They estimated that they found approximately species per km along the seabed they sampled. Extrapolations of this figure suggested that there may be 1 - 10 million macrofaunal species in the deep sea. What's more, some scientists argued that Essay on marine life and Maciolek's estimates represented only a small part of the species diversity in the ocean depths. Dr John Lambshead of London's Natural History Museum pointed out that Grassle and Maciolek had not examined the smallest animals in sediments — the meiofauna — made up of tiny nematode worms, copepods and other animals.
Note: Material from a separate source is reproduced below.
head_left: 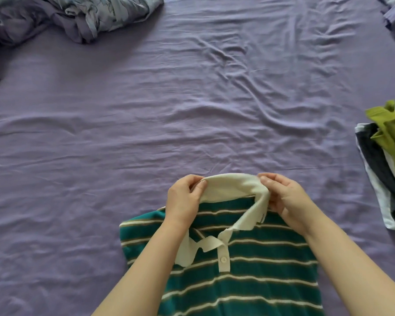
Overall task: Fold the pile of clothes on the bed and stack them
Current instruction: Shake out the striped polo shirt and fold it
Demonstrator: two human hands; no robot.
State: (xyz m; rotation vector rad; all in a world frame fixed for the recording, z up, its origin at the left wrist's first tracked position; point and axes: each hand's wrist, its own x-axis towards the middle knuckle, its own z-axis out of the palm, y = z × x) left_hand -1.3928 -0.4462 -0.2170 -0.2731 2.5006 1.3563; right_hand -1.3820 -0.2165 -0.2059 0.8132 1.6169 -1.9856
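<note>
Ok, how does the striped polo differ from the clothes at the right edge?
The striped polo lies spread open near the person, both hands pinching its cream collar: left hand, right hand. The clothes at the right edge sit layered, untouched, in olive, dark and white. Both rest on the purple sheet.

No text, label, brand, number or sign can be read anywhere: not on the striped shirt (pixel 249 277), the clothes (pixel 388 169) or the sheet (pixel 146 122).
</note>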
These are at least an order of magnitude more diverse than the macrofauna, suggesting that as many as million species may inhabit the deep ocean. However, given that the latest approximation of the Earth's biodiversity is 10 million species in total, Lambshead's number appears to be an overestimate.


Scientists have since realized that there are major problems with estimating the species richness of large areas of the deep sea based on local samples.


Today we understand that species diversity in the deep ocean is high, but we still don't know how many species live in the sediments of the continental slope and abyssal plains.


We also don't understand the patterns of their horizontal distribution or the reasons for the parabolic pattern of species diversity as it relates to depth. Evidence suggests, however, that the functioning of deep-sea ecosystems depends on a high diversity of animals — although exactly why remains open to conjecture. InGerman scientist Alfred Wegener put forward his theory of continental drift to address many questions that engaged the geologists and biologists of his time.


For example, why do the continents appear to fit together as though they had once been joined? Why are many of the large mountain ranges coastal? And, perhaps most intriguing, why do the rocks and fossil biotas combined plant and animal life on disconnected land masses appear to be so similar?


Wegener's theory provoked a major scientific controversy that raged for more than 50 years between "drifters" and "fixists. In the search for an alternate mechanism to explain continental drift, British geologist Arthur Holmes suggested that radioactive elements in the Earth were generating heat and causing convection currents that made the Earth's mantle fluid.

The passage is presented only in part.